This is not a good team stat to have after 4 games
Tomlin's team holds dubious distinction
After Sunday's win over Philadelphia, Mike Tomlin's Steelers have more penalty yards than rushing yards.
Posted: Monday, October 8, 2012
By Mike Bires [EMAIL="firstname.lastname@example.org"]email@example.com[/EMAIL]
PITTSBURGH – Mike Tomlin didn’t like the line of questioning when asked repeatedly about the Steelers’ ongoing penalty problems. But two things to consider: The team he coaches leads the NFL in infractions per game and it was him who first brought up the subject.
In his opening statement Monday at his weekly press conference, Tomlin addressed the nine penalties for 106 yards that were called against the Steelers in Sunday’s 16-14 win over the Eagles.
The Steelers have the dubious distinction of leading the league with 9.2 penalties per game.
In their four games, they’ve been penalized 37 times. They have more penalty yards than rushing yards (346-331).
“Penalties hurt you in a lot of ways,” Tomlin said. “They put you behind the chains. They eliminate explosion plays and limit field position. They minimize scoring opportunities.”
On the Steelers’ second possession Sunday, they were flagged five times over a span of eight plays.
Two calls were holding violations against left guard Willie Colon (one was declined). Another was an illegal formation penalty called against wide receiver Mike Wallace that negated a 24-yard run by running back Rashard Mendenhall.
The Steelers’ coaching staff was furious about the Wallace penalty that wiped out Mendenhall’s run to the Eagles 30-yard line. But an official ruled that Wallace was too close to the line of scrimmage, and thus “covered up” tight end Heath Miller.
“I’m not concerned about close,” Tomlin said when asked specifically about Wallace’s penalty. “It was called and it was justified. It was illegal. We have to fix that. We can’t beat ourselves in that manner.”
In the third quarter, both of the Steelers’ safeties were flagged for 15-yard personal fouls that aided an Eagles’ touchdown drive. The referees ruled that Ryan Clark hit tight end Brent Celek late and that Ryan Mundy drilled wide receiver Jeremy Maclin with an illegal helmet-to-helmet hit.
“I’m not disputing these penalties in here with you (media),” Tomlin said. “I’ll do it in the proper manner with the people at the league office if I have a beef. I’m not going to do it in here. That’s unprofessional as far as I’m concerned.

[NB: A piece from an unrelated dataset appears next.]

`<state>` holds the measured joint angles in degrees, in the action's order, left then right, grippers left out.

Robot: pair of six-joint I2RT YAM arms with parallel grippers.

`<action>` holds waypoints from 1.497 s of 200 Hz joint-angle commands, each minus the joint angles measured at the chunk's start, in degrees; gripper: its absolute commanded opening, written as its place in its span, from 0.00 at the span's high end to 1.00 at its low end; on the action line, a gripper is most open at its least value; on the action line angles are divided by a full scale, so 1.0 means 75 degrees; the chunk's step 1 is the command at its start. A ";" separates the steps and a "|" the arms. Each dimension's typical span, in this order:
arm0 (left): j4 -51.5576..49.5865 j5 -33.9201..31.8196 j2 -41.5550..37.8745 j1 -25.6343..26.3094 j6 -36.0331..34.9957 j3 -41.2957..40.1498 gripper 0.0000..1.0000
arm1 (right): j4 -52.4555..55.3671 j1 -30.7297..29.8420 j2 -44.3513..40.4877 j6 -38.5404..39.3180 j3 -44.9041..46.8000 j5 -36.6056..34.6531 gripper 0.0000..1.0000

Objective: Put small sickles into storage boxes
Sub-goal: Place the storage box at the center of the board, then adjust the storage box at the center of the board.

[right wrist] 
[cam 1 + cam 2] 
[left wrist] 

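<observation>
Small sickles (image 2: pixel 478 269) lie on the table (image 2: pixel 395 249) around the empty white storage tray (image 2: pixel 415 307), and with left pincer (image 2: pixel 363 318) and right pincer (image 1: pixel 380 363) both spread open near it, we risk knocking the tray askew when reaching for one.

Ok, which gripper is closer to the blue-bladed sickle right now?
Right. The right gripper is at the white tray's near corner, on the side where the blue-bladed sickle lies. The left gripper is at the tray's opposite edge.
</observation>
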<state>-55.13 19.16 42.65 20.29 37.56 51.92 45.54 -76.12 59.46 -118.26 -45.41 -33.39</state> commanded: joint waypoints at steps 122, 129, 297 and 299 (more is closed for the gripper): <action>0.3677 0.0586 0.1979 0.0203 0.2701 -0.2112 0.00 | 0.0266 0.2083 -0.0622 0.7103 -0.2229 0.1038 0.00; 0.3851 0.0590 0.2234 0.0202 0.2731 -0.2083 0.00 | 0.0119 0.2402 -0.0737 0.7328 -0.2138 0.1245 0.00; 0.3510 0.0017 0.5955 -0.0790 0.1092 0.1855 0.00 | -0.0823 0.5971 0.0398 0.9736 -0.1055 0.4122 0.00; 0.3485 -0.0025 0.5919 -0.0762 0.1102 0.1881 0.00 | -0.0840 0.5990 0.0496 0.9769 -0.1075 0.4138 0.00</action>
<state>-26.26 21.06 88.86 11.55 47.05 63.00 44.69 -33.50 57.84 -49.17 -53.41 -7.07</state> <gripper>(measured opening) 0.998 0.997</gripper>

“Those (officials) are doing the best they can, particularly in light of some of the instances that we have in today’s NFL regarding player safety. Just know that we’re trying our very best to play within the rules and it’s disappointing for us when we don’t. We have a desire to play within the rules. We also have a desire to increase our chances of winning, but when you’re picking up 30 yards in penalties in one drive, that’s going to give people an opportunity to score.”

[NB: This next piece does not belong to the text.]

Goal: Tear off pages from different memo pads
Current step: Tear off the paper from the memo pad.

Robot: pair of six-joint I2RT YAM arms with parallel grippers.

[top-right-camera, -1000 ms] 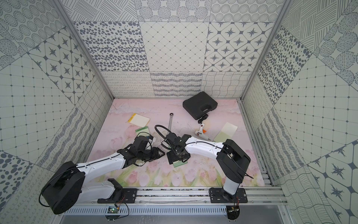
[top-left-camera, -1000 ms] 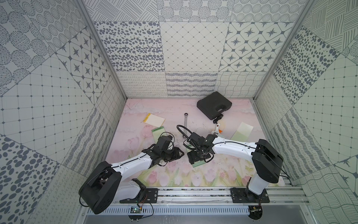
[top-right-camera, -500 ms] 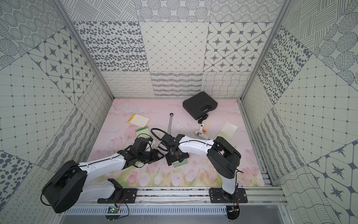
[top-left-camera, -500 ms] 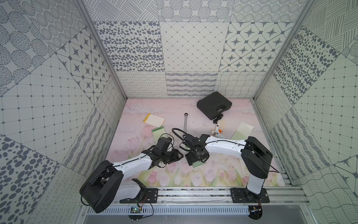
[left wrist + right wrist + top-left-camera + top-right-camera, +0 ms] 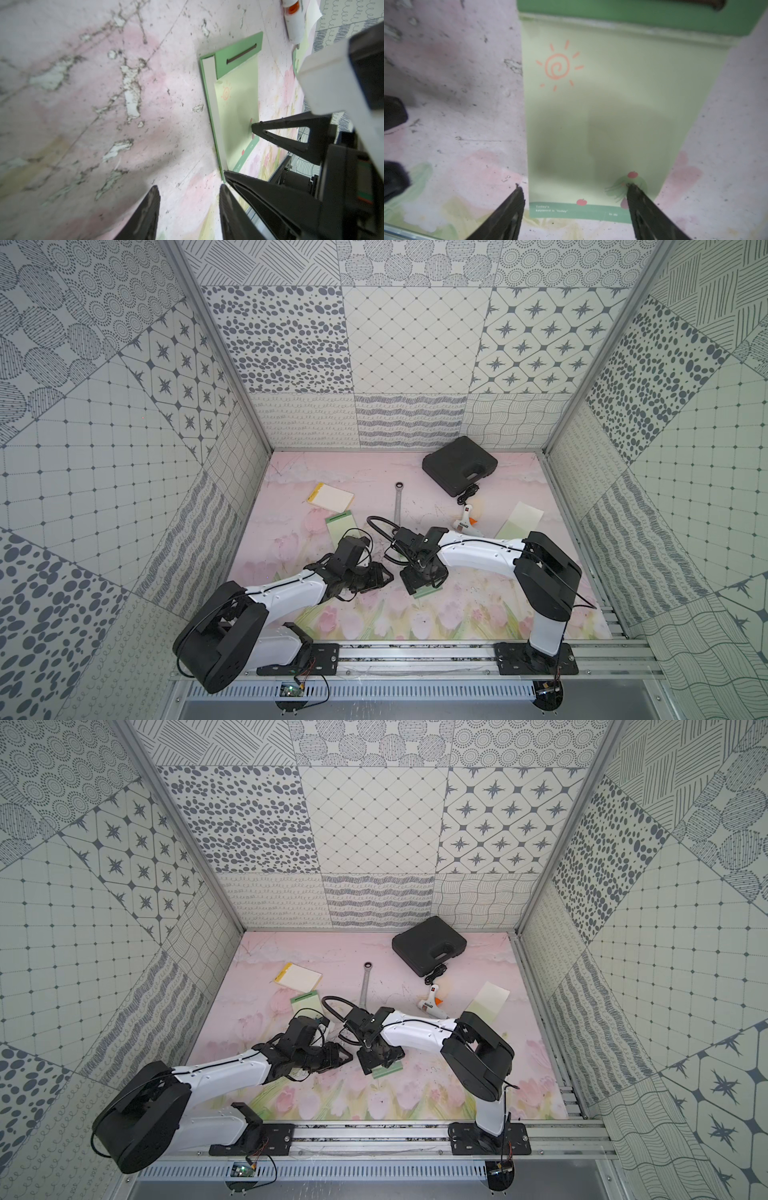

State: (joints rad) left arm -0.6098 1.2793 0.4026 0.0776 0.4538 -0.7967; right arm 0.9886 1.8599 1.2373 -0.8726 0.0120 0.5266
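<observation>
A pale green memo pad [image 5: 593, 116] with a sun drawing lies flat on the mat near the front, also visible as the pad [image 5: 429, 592] [image 5: 385, 1072] [image 5: 234, 108]. My right gripper [image 5: 574, 191] [image 5: 420, 577] [image 5: 376, 1057] hangs open over its lower end. One fingertip [image 5: 632, 188] rests on the tree picture and the other stands on the mat beside the pad's edge. My left gripper [image 5: 188, 193] [image 5: 376, 577] [image 5: 341, 1054] is open and empty just left of the pad. A second green pad [image 5: 341, 522] and a cream pad [image 5: 330, 497] lie further back on the left. A loose green page [image 5: 519, 520] lies on the right.
A wrench [image 5: 398, 502] lies mid-table, with a white glue gun [image 5: 467, 522] behind the right arm. A black case [image 5: 459, 464] sits at the back. Patterned walls close in the mat on three sides, and the rail runs along the front.
The right arm has swung and its gripper has shifted a little toward the front over the green pad. The left arm has barely moved.
</observation>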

So far, Colon has been the most penalized Steeler. He’s been flagged eight times, six for holding and two false starts.
Cornerback Ike Taylor has been flagged four times, three times for pass interference and once for holding.
Cornerback Keenan Lewis has also been called three times for pass interference.
In fairness to Taylor, one of his pass interference penalties in the Week 2 win over the Jets was hailed by USA Today as “the worst pass interference penalty you’ve ever seen.” Taylor never touched Santonio Holmes on the play.
And remember, for the first three weeks of the season, the “replacement refs” struggled to get it right while the regular officials were locked out over contractual matters.
“We’re no different than anybody else in the National Football League in regards to dealing with some of those types of penalties we’re talking about,” Tomlin said. “We had an opportunity to sit the week out last week (with our bye) and I saw similar things from other teams. We’ll continue to do the best that we can and understand that we have a high level of respect for how the game needs to be played today.
“I’m less concerned about judgments and interpretations and so forth. I’m more concerned about playing in the manner that the flags stay in the pocket.
"It's my job to get them fixed," Tomlin added of the Steelers' penalty problems. "We will work on that this week."
The Steelers (2-2) play the Titans (1-4) on Thursday night in Nashville, Tenn.
I was harping a few days ago about penalties and lack of discipline but upon further reflection I think there are reasonable assignable causes:
- new offense being installed and players not completely comfortable
- new players at key positions
- young players with not a lot of game time
- new defensive leadership
- trying too hard
- thinking too much
If things don't improve as the season progresses, then some blame can certainly go to the coaching staff as well.